Grampo pega vereador do Podemos cobrando propina de pagodeiro do PCC
No rastro de fraudes em licitações sob influência do PCC, que infiltrou uma quadrilha em prefeituras e câmaras municipais do interior e da Grande São Paulo, os investigadores da Operação Muditia, do Ministério Público estadual, grampearam mensagens que revelam a suposta combinação de propina entre o suposto cabeça do esquema, o cantor de pagode Vagner Borges Dias, o Latrell Britto, e o vereador Flávio Batista de Souza (Podemos), o Inha, de Ferraz de Vasconcelos. Os diálogos mostram detalhes sobre o acerto de valores e também como o pagamento seria feito.

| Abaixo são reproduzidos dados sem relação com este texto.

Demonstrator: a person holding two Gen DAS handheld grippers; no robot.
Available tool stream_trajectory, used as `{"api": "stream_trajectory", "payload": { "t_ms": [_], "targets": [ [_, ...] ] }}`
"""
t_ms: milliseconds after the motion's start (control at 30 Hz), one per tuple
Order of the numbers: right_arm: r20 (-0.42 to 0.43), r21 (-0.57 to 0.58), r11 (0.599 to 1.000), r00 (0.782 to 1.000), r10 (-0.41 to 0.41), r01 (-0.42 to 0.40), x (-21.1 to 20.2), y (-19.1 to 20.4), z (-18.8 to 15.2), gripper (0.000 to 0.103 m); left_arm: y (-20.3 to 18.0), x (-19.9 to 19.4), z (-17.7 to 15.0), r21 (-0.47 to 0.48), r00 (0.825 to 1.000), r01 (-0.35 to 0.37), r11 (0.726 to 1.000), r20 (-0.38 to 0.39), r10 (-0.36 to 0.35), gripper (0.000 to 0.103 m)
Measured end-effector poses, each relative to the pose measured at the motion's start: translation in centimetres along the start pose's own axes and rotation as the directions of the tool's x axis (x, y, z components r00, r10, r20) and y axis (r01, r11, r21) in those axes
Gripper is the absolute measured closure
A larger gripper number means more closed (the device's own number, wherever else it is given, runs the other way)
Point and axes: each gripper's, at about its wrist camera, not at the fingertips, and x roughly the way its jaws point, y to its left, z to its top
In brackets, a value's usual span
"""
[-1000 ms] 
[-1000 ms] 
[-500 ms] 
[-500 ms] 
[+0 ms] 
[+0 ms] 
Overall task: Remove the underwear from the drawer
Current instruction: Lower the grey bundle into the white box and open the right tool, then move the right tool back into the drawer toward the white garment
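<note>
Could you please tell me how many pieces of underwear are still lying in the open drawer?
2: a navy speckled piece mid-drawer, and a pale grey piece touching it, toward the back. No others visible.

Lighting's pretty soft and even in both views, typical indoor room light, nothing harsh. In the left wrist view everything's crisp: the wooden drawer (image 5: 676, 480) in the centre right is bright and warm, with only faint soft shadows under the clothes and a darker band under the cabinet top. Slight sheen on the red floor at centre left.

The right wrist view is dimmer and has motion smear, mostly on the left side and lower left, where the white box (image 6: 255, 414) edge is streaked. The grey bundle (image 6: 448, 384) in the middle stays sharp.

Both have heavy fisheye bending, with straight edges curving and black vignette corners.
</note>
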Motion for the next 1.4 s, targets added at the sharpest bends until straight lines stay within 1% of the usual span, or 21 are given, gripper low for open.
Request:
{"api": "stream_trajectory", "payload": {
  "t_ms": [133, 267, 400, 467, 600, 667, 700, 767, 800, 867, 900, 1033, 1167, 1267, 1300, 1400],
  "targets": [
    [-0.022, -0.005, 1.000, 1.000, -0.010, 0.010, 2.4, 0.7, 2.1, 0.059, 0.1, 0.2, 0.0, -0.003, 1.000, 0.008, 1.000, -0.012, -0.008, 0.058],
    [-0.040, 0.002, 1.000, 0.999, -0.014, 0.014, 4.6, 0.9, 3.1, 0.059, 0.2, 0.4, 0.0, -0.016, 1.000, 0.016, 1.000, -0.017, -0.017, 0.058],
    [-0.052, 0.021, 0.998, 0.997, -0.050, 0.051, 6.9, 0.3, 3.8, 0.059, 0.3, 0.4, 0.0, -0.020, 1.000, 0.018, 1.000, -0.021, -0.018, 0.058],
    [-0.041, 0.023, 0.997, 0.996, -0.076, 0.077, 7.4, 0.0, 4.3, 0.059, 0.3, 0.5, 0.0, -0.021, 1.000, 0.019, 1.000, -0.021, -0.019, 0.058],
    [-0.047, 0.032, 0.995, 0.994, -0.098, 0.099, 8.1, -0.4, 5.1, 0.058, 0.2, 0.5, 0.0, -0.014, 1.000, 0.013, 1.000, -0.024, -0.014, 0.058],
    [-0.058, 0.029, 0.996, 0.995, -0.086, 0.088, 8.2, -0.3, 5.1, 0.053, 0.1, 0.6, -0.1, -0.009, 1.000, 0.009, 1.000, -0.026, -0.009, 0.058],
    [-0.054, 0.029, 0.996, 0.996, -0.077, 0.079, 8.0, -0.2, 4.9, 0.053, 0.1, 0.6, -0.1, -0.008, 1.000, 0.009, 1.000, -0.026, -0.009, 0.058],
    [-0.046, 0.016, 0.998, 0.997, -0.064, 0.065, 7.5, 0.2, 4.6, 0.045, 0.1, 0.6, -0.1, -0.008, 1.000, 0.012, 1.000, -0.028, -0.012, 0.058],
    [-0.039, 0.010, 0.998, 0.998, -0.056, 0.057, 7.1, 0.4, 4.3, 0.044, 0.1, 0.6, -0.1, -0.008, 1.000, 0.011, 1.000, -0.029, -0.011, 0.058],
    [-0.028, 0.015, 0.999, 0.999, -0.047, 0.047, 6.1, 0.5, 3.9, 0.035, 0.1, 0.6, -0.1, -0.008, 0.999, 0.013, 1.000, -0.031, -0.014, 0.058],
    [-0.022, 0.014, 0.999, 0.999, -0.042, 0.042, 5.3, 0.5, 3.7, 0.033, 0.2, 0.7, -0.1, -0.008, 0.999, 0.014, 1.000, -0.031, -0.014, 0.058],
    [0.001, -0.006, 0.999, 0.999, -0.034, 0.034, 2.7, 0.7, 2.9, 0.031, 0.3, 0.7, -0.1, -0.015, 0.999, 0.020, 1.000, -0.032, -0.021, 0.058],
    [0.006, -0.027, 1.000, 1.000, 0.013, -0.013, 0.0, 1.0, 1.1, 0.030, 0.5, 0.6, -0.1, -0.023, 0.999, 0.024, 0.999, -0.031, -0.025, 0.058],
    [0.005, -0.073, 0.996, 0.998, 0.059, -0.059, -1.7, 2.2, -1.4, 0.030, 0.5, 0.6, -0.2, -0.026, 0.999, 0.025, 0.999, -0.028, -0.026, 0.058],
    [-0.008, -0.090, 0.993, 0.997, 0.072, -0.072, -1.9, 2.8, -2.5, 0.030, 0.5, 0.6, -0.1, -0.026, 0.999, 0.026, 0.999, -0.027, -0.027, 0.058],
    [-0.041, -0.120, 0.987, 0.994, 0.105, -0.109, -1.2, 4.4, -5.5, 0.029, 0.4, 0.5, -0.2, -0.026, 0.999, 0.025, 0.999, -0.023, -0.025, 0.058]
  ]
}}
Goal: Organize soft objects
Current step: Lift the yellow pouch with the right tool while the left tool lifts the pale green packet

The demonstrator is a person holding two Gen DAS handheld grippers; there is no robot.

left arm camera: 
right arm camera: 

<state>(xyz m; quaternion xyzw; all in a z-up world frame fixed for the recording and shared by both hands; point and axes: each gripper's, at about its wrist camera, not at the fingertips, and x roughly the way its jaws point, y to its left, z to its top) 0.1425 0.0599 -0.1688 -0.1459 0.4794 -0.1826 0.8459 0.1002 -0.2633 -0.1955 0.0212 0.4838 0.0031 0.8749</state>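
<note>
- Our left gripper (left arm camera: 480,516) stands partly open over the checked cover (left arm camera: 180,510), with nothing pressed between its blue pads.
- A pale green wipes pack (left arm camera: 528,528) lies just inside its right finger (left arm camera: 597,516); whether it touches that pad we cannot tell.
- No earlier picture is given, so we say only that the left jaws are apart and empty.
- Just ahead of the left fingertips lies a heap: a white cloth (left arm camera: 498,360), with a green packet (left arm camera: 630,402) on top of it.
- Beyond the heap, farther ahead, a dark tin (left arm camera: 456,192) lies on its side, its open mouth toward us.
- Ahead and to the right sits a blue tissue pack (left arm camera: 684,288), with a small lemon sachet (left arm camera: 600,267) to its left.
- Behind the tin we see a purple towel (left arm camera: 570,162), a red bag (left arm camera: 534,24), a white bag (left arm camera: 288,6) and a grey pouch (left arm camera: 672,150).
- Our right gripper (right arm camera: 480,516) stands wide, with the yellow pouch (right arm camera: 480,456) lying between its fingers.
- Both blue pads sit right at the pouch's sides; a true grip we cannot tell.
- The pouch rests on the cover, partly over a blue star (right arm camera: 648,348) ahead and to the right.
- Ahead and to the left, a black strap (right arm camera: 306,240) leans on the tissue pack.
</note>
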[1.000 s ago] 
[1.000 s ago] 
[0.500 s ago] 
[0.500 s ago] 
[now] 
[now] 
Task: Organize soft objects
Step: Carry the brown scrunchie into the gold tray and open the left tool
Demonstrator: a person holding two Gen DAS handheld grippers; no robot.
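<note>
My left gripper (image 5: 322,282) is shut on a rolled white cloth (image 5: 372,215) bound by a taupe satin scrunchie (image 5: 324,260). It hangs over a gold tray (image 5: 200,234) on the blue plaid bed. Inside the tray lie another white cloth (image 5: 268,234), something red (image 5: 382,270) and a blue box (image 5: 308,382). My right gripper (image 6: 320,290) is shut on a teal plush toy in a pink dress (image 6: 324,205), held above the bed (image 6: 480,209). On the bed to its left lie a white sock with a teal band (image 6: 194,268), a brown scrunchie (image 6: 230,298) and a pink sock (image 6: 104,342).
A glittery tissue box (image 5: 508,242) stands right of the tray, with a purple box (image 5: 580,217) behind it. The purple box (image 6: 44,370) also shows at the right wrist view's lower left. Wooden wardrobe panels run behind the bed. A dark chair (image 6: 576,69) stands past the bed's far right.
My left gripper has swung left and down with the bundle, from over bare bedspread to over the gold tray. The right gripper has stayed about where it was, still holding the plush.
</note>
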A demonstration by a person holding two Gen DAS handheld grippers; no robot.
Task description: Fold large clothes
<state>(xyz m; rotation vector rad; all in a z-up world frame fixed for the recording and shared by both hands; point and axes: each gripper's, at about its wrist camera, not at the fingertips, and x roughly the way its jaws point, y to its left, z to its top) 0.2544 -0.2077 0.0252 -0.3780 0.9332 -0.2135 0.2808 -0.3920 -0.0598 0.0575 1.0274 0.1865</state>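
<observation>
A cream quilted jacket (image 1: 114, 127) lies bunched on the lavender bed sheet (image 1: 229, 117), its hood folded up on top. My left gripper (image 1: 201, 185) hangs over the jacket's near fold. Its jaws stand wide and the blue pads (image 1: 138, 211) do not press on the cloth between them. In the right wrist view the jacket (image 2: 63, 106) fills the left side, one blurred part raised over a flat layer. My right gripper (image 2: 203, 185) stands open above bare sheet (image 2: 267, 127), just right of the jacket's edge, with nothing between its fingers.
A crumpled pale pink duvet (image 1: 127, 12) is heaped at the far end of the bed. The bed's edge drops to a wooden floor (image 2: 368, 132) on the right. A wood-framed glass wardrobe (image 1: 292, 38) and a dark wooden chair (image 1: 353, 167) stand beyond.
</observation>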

Até a publicação deste texto, a reportagem do Estadão buscou contato com as defesas de Inha e de Latrell, mas sem sucesso. O espaço está aberto para manifestação.
Inha foi preso na semana passada. Ele está no Centro de Detenção Provisória (CDP) de Mogi das Cruzes — onde tem recebido a visita de servidores graduados da prefeitura e da Câmara de Ferraz. Exerce seu terceiro mandato de vereador. Já foi vice-prefeito (2008-2012) e secretário municipal de Transportes (2014-2016), período em que, segundo a oposição, brecava qualquer projeto de licitação para concessão de transportes.
Uma conversa que reforça as suspeitas sobre o vereador data de junho de 2020. Após ligação de Inha, o pagodeiro diz: "Verdade, tinha esquecido. Pega 7 aqui, ficam faltando 500 que mando mês que vem". Antes, Latrell Britto teria encaminhado ao vereador o valor de R$ 267 mil, referentes, segundo a Promotoria, a montantes pagos mensalmente pela Prefeitura por contratos de serviços de limpeza — Latrell é dono da Vagner Borges Dias ME.
"Os valores repassados ao agente político são claro percentual do contrato das empresas investigadas com a prefeitura", ressaltaram os promotores ao pedirem à Justiça autorização para abertura da Operação Muditia.
O cálculo do repasse é descrito pelo próprio Latrell Britto em uma mensagem interceptada, destacam os promotores. O suposto operador fala em 7% de propina. Os investigadores cruzaram os valores descritos na conversa e identificaram que o montante citado pelo pagodeiro correspondia a exatos 7% do valor das notas pagas pela prefeitura à sua empresa.
A Operação Muditia, aberta no último dia tal, levou à prisão de três vereadores: Flávio Batista de Souza (Podemos), o Inha, de Ferraz de Vasconcelos; Luiz Carlos Alves Dias (MDB), o Luizão Arquiteto, de Santa Isabel; e Ricardo Queixão (Podemos), de Cubatão.
A força-tarefa mobilizou 27 promotores de Justiça e 200 policiais militares. Por ordem da juíza Priscila Devechi Ferraz Maia, da 5ª Vara Criminal de Guarulhos foram capturados 13 alvos. A investigação aponta fraudes que superam R$ 200 milhões e envolvem, além de políticos, servidores de gestões municipais, inclusive procuradores e secretários.
"Nas palavras de Vagner, a movimentação é verdadeira operação para assegurar, mensalmente, após a cobrança do vereador, a parcela escusa do contrato repassada aos agentes políticos", diz o MP.
Os grampos mostram a operacionalização dos repasses, em diferentes meses. Em uma ocasião, ainda em junho de 2020, Vagner questiona Inha se ele conseguiria pegar a propina em seu escritório. Em outro diálogo, em outubro daquele ano, o suposto cabeça do esquema pede a uma funcionária de seu escritório que "separe 17 mil para o Inha".
A funcionária de Latrell enviou ao vereador até uma imagem do cofre do chefe, para prestar contas do valor retirado.
De acordo com os investigadores, os pagamentos se repetem e se acumulam quando não são realizados, "com notável cobrança" do vereador de Ferraz. Os promotores dizem que a "ânsia" de Inha faz com que os investigados acertem o pagamento via Pix, em nome de terceiros.
Em outras mensagens que o MP interceptou, os promotores identificaram que o pagodeiro enviou uma planilha a Inha, após ser cobrado sobre a "finalização" do pagamento. A tabela, para a Promotoria, "atesta a vinculação dos pagamentos ao contrato de empresas investigadas com a prefeitura de Ferraz de Vasconcelos, como verdadeiro percentual de propina pagos aos agentes públicos".
Os investigadores constataram que as notas fiscais listadas na planilha encaminhada a Inha apresentam valores que "correspondem precisamente aos empenhos pagos para a empresa de Vagner".